Most vulnerable is when she allows the camera to come with her as she reunites with her parents for the first time in a decade; Felicia and her siblings had lost contact with both them and with each other as a result of their collective trauma. Such a reconciliation could come off as contrived in a docuseries without the empathy and hands-off approach that Stolen Youth employs so well. Instead, Felicia—a woman who, for years, had no control of her own life—makes the executive decision herself to call her mom and plan a meeting. After she hangs up the phone, she sobs with visceral, cathartic power.

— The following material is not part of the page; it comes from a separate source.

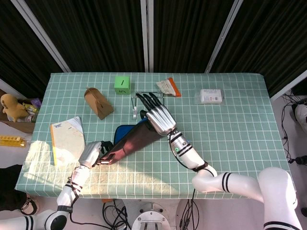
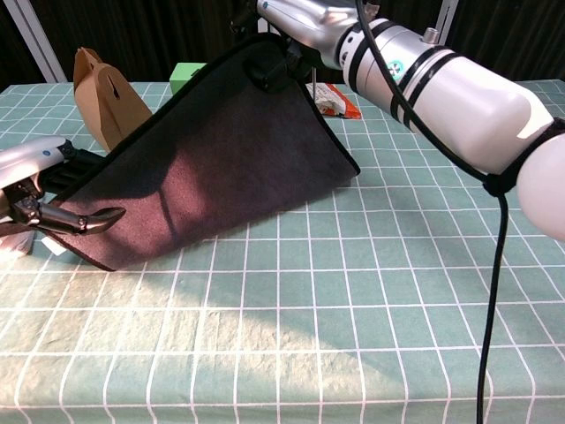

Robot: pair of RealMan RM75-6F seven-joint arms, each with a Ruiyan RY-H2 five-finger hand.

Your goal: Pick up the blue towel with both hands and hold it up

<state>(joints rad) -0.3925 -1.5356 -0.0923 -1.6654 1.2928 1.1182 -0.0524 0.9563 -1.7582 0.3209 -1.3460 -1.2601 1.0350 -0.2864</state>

The Rosarios reunite, and Stolen Youth ends with the siblings cooking and laughing together, their parents close by. Perish the thought that a true-crime show about such a disturbing, horrific crime that went on for far too long could end on such a hopeful note. The Sarah Lawrence College cult will probably always be best known for the sexual, psychological, and emotional damage it did to Felicia and her friends and family. But there’s a beauty to the fact that recovery is possible for these victims, even if such a truth is less sexy than all the illicit affairs. Hopefully future reporting can extend the same grace that Stolen Youth does to such complicated victims.